**Assignment:** Word for word, restate the lines of the data from the first through the one containing "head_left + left", and nothing else.

**Dataset content:**
+-------+
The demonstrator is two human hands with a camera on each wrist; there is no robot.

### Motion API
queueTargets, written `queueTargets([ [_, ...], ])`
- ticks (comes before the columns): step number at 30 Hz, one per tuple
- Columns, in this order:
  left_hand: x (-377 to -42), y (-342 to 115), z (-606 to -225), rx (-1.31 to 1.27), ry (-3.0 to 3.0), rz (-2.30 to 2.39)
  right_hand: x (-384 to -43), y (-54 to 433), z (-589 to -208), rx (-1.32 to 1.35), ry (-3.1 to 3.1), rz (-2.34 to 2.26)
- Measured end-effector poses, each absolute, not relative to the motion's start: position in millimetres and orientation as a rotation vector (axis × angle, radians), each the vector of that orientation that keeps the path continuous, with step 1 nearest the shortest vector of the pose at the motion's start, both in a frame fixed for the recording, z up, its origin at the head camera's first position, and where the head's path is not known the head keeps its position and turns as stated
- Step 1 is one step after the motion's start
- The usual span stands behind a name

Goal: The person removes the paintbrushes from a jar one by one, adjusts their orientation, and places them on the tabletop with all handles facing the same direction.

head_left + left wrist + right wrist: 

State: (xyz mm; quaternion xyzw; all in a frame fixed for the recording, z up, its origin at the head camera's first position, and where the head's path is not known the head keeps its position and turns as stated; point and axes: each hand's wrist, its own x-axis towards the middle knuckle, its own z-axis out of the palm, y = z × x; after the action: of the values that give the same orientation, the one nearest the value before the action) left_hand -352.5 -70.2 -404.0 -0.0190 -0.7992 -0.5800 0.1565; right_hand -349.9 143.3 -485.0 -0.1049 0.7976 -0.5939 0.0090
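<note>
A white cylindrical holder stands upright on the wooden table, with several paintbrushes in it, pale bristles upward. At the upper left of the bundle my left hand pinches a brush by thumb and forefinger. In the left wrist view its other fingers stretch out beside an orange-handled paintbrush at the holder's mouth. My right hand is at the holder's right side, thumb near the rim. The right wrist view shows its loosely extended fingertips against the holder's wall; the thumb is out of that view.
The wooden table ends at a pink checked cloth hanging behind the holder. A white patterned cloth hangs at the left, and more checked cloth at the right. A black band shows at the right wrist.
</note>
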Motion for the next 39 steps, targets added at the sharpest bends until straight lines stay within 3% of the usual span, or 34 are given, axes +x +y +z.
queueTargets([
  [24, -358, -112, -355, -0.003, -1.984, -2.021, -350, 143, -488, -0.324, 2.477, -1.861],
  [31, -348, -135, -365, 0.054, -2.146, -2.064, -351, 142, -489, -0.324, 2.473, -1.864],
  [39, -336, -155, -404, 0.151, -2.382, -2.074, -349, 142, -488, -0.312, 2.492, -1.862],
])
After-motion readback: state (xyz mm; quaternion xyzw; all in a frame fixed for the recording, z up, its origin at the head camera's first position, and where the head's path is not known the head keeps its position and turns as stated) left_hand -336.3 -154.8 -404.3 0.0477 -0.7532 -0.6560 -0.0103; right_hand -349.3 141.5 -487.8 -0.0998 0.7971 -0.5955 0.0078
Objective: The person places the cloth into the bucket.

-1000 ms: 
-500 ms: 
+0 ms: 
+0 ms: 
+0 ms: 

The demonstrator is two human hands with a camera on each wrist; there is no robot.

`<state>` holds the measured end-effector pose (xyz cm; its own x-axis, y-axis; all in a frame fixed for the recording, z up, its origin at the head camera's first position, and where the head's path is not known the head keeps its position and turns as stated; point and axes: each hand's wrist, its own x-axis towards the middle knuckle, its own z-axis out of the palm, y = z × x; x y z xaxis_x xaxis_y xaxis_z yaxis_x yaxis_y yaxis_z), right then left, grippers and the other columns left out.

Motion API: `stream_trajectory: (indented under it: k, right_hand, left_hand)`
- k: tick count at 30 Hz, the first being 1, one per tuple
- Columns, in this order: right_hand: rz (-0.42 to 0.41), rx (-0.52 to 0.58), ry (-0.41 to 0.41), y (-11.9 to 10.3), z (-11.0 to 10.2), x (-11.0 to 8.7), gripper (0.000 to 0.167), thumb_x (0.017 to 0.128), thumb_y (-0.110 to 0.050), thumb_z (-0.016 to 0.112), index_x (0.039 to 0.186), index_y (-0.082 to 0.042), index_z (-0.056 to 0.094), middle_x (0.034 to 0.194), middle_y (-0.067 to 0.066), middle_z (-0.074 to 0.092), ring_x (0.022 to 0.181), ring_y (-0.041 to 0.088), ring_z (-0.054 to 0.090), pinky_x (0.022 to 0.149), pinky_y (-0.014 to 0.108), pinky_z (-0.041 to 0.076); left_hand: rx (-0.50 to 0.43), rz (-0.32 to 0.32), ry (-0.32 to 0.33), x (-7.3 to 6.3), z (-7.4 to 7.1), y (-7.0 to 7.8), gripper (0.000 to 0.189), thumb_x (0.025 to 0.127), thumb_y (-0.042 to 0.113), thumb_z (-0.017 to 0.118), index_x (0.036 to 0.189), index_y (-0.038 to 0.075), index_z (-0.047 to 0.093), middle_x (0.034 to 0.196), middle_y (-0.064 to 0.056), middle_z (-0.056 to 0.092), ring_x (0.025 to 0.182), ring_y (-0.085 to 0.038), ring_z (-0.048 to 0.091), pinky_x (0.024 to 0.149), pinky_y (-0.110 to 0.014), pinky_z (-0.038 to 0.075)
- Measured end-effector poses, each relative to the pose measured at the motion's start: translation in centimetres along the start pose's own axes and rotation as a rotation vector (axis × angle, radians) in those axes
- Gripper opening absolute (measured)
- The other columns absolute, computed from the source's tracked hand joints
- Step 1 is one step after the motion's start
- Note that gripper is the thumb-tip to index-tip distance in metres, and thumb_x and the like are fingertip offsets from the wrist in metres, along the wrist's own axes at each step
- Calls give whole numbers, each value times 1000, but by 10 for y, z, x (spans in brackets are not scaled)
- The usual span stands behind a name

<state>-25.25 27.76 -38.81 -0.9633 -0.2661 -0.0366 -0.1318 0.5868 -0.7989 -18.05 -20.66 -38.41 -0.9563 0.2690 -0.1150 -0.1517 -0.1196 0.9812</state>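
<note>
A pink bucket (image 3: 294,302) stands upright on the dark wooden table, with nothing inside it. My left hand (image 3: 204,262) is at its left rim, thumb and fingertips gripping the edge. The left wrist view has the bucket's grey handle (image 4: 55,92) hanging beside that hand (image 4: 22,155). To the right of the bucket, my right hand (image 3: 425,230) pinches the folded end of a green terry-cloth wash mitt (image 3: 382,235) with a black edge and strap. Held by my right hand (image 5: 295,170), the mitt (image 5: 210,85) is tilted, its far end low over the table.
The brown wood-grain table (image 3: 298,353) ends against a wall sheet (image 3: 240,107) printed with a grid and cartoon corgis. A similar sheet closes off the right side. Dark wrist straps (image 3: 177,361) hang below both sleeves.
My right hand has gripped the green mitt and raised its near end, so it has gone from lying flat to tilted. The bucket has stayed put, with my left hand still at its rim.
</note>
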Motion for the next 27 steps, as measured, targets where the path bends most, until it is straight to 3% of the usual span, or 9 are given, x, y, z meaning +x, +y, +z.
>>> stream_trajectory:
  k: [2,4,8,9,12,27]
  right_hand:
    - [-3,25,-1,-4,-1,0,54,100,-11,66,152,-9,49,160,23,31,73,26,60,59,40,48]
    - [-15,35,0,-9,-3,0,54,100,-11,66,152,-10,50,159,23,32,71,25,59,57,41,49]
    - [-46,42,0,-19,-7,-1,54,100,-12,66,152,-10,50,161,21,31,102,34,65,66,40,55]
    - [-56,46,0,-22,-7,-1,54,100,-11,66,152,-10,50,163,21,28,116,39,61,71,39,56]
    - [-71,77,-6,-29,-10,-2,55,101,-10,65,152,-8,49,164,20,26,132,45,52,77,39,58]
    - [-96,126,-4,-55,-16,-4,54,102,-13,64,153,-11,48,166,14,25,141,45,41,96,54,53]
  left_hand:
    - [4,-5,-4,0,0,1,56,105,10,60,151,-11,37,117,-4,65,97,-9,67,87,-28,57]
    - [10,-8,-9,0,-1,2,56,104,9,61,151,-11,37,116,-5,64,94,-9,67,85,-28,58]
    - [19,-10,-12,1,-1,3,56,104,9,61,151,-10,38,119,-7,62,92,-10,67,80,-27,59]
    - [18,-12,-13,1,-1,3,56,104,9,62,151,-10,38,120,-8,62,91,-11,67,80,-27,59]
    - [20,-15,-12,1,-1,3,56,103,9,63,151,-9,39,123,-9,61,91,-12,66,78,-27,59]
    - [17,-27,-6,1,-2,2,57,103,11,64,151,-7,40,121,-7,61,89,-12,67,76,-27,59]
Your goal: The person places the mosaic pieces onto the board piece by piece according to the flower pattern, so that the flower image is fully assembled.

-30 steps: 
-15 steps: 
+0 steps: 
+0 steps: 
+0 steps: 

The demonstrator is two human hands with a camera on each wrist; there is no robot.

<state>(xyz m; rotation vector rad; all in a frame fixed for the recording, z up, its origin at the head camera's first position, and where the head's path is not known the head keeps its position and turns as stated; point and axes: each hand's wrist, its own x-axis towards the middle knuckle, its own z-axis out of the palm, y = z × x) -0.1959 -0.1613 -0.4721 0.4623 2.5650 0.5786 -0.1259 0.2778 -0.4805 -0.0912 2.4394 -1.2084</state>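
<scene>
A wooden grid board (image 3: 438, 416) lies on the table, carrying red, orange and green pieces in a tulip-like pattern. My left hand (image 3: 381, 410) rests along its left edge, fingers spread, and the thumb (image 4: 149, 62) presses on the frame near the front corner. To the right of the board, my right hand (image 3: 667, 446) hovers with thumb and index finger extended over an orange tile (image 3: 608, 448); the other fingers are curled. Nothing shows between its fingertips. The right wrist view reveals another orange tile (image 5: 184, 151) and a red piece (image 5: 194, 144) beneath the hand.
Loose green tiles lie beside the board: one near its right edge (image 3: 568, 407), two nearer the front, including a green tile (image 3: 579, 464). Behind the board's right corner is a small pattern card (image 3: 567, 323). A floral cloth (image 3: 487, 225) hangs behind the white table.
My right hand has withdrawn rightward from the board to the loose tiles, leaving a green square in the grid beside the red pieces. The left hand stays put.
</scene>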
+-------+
**Task answer:**
The demonstrator is two human hands with a camera on each wrist; there is no robot.

### Motion API
queueTargets, written `queueTargets([ [_, ...], ])`
- ticks (comes before the columns): step number at 30 Hz, one per tuple
- Columns, in this order:
  left_hand: x (-377 to -42), y (-342 to 115), z (-606 to -225), rx (-1.31 to 1.27), ry (-3.0 to 3.0), rz (-2.30 to 2.39)
  right_hand: x (-384 to -43), y (-54 to 433), z (-589 to -208), rx (-1.32 to 1.35), ry (-3.1 to 3.1), rz (-2.34 to 2.26)
- Measured end-effector poses, each absolute, not relative to the motion's start: position in millimetres and orientation as a rotation vector (axis × angle, radians), each the vector of that orientation that keeps the path continuous, with step 1 nearest the shortest vector of the pose at the motion's start, both in a frame fixed for the recording, z up, its origin at the head camera's first position, and where the head's path is not known the head keeps its position and turns as stated
- Step 1 is one step after the motion's start
- The usual span stands behind a name

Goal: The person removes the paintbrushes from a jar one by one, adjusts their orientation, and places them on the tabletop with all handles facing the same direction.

head_left + left wrist + right wrist: 

No other output was requested.